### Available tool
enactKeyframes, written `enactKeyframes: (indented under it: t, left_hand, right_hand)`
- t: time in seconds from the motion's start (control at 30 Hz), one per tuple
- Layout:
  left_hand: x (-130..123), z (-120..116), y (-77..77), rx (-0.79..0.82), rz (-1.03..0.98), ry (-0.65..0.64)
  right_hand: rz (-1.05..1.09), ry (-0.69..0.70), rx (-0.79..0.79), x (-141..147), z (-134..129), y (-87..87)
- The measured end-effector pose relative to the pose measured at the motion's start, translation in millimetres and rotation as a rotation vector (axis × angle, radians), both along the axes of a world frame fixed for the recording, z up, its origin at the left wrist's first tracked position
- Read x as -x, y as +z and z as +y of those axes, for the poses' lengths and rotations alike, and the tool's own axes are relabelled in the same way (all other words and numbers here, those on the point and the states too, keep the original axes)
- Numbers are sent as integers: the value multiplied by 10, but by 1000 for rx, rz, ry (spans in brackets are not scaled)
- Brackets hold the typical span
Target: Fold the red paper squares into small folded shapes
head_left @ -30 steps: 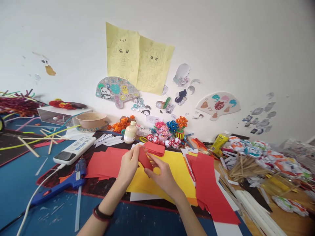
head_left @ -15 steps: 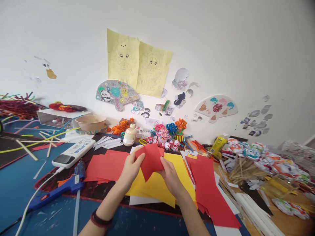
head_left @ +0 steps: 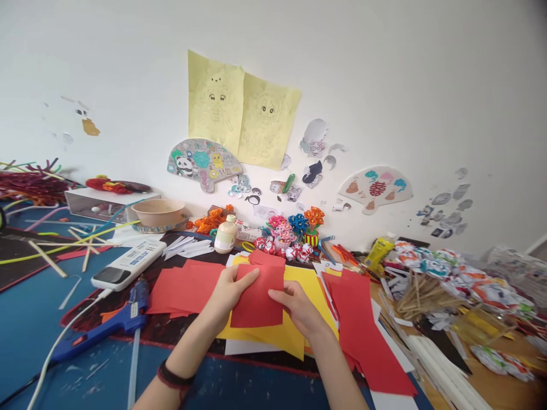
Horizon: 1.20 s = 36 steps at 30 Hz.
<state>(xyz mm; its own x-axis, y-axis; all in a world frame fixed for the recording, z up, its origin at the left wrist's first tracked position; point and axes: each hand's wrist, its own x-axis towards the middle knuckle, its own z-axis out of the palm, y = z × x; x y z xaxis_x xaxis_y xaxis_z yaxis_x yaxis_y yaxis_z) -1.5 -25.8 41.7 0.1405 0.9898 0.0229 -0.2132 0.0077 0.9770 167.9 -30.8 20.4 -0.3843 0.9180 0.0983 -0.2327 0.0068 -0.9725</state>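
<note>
A red paper square [head_left: 258,299] is held up over the yellow sheets [head_left: 294,336]. My left hand [head_left: 231,290] pinches its left side, thumb lying on the front face. On the right edge, my right hand [head_left: 298,304] has its thumb on the paper, with the other fingers partly behind it. Another piece of red paper shows just above the square's top edge. Red sheets [head_left: 183,289] lie to the left of my hands, and more red sheets [head_left: 367,330] lie to the right.
A blue glue gun [head_left: 123,319] and a white power strip [head_left: 130,265] with a cable lie at the left. Behind the papers stand a glue bottle [head_left: 225,236] and small craft flowers [head_left: 299,225]. Wooden sticks [head_left: 421,296] are at the right.
The red paper has turned from a tilted position to nearly upright and shows a larger flat face. My right thumb has moved inward and lower on it.
</note>
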Motion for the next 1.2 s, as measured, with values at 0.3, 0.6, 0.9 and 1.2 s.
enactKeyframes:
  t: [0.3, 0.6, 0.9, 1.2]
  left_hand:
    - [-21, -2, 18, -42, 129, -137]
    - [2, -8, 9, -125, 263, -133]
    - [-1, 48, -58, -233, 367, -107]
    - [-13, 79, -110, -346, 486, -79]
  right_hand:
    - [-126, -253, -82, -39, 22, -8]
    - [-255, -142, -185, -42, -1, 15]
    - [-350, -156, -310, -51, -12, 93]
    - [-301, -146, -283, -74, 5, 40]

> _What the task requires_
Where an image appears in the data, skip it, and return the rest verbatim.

> _Output of the exercise_
### Available tool
enactKeyframes, written `enactKeyframes: (indented under it: t, left_hand, right_hand)`
- t: time in seconds from the motion's start (control at 30 Hz), one per tuple
- Layout:
  left_hand: x (-130..123), z (-120..116), y (-77..77), rx (-0.79..0.82), rz (-1.03..0.98), ry (-0.65..0.64)
  right_hand: rz (-1.05..1.09), ry (-0.69..0.70), rx (-0.79..0.79), x (-141..147), z (-134..129), y (-87..87)
- The measured end-effector pose relative to the pose measured at the motion's start, translation in millimetres and rotation as a rotation vector (axis × angle, radians), both along the axes of a world frame fixed for the recording, z up, its origin at the left wrist's first tracked position
- Read x as -x, y as +z and z as +y of those axes, for the poses' lengths and rotations alike, and the tool's own axes are relabelled in the same way (all other words and numbers here, those on the point and the states too, keep the original axes)
- Numbers are sent as integers: the value multiplied by 10, but by 1000 for rx, rz, ry (spans in brackets are not scaled)
- Brackets hold the typical span
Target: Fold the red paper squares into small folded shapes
head_left @ -30 steps: 
head_left @ -15 steps: 
head_left @ +0 steps: 
Horizon: 1.20 s = 36 steps at 30 Hz.
<state>(xyz mm; its own x-axis, y-axis; all in a world frame fixed for the recording, z up, its origin at the left wrist's first tracked position; point and axes: each hand's wrist, its own x-axis towards the middle knuckle, its own z-axis out of the palm, y = z × x; x y z xaxis_x xaxis_y xaxis_z yaxis_x yaxis_y yaxis_z) -1.5 -25.8 41.7 0.1405 0.9898 0.0229 -0.2132 0.0077 0.9770 167.9 -30.8 20.4 -0.3843 0.9180 0.0983 -0.2327 0.0068 -0.9725</state>
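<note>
A red paper square [head_left: 258,299] is held up over the yellow sheets [head_left: 294,336]. My left hand [head_left: 231,290] pinches its left side, thumb lying on the front face. On the right edge, my right hand [head_left: 298,304] has its thumb on the paper, with the other fingers partly behind it. Another piece of red paper shows just above the square's top edge. Red sheets [head_left: 183,289] lie to the left of my hands, and more red sheets [head_left: 367,330] lie to the right.
A blue glue gun [head_left: 123,319] and a white power strip [head_left: 130,265] with a cable lie at the left. Behind the papers stand a glue bottle [head_left: 225,236] and small craft flowers [head_left: 299,225]. Wooden sticks [head_left: 421,296] are at the right.
The red paper has turned from a tilted position to nearly upright and shows a larger flat face. My right thumb has moved inward and lower on it.
</note>
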Motion for the next 1.2 s, as measured, with values at 0.3, 0.6, 0.9 and 1.2 s.
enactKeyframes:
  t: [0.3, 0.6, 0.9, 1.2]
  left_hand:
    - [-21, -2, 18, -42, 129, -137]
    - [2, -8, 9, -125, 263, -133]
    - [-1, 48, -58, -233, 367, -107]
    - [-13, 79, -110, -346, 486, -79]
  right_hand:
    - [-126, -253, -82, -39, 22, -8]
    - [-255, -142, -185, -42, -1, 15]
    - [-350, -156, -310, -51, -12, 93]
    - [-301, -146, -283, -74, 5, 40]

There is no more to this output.